What you have to do ▸ Copy out the listing below exactly, please, and skip any pictures.

+---+

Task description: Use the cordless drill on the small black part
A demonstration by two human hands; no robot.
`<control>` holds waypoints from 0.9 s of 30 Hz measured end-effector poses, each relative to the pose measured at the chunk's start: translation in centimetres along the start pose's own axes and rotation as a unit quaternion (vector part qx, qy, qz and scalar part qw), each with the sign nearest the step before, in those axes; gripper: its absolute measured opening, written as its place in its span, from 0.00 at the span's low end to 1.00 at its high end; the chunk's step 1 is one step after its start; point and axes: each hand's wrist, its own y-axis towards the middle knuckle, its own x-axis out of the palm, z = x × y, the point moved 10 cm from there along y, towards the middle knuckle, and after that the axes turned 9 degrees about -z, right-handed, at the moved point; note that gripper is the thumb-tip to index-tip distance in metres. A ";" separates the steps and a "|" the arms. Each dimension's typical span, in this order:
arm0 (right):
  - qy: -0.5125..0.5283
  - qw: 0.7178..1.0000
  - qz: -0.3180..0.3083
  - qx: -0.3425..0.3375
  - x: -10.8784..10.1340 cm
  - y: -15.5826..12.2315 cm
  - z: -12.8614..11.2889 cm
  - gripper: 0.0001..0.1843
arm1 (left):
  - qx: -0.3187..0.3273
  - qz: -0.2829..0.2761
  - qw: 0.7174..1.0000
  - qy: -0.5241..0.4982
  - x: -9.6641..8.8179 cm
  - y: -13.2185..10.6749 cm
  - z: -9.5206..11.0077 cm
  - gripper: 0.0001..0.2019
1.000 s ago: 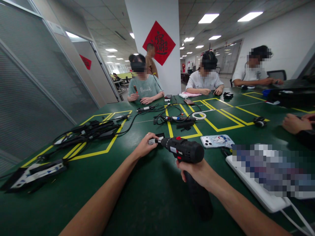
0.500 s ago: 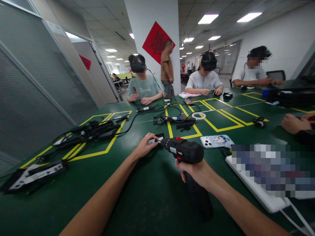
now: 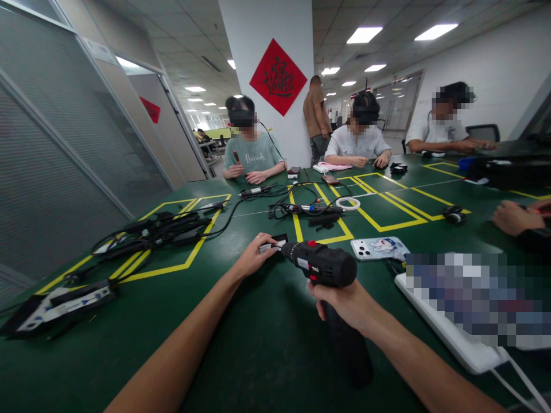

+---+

Output for this task ▸
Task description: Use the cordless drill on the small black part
A demonstration by two human hands; no robot.
`<control>` holds waypoints from 0.9 s of 30 Hz measured end-effector poses, each relative to the pose measured at the chunk's start: translation in centimetres along the start pose's own axes and rotation as a unit quaternion (vector part qx, qy, qz and scalar part qw), each with the sign nearest the step before, in those axes; gripper: its absolute measured opening, written as its place in its span, from 0.00 at the span's low end to 1.00 at its high end; the chunk's step 1 is one step after its start; point and axes: each hand's wrist, its own y-axis towards the middle knuckle, its own x-axis out of the palm, z = x × y, the point moved 10 cm from there along y, towards the middle knuckle, and after that the axes turned 9 degrees about -z, right-handed, at the moved point; note that gripper is the thumb-tip to index-tip distance in metres. A ";" separates the steps and a "|" the arms. Each dimension's typical span, in this order:
arm0 (right):
  - qy: -0.5125..0.5283
  - qw: 0.7178..1.0000
  - qz: -0.3180..0.3083
  - qx: -0.3425..0.3375
  - x: -10.8784..10.1340 cm
  - y: -15.5826..12.2315 cm
  - z: -12.8614..11.2889 cm
  - gripper: 0.0001..0.1843
arm1 (left):
  - qx: -0.3187..0.3273
  - qz: -0.2829..0.2761
  - qw: 0.7174..1.0000
  - qy: -0.5241..0.4982
  - x: -9.6641..8.8179 cm
  - y: -13.2185..10.6749 cm
  - z: -9.5206..11.0077 cm
  - gripper: 0.0001..0.2019
1.000 s ago: 
0.500 s ago: 
now: 

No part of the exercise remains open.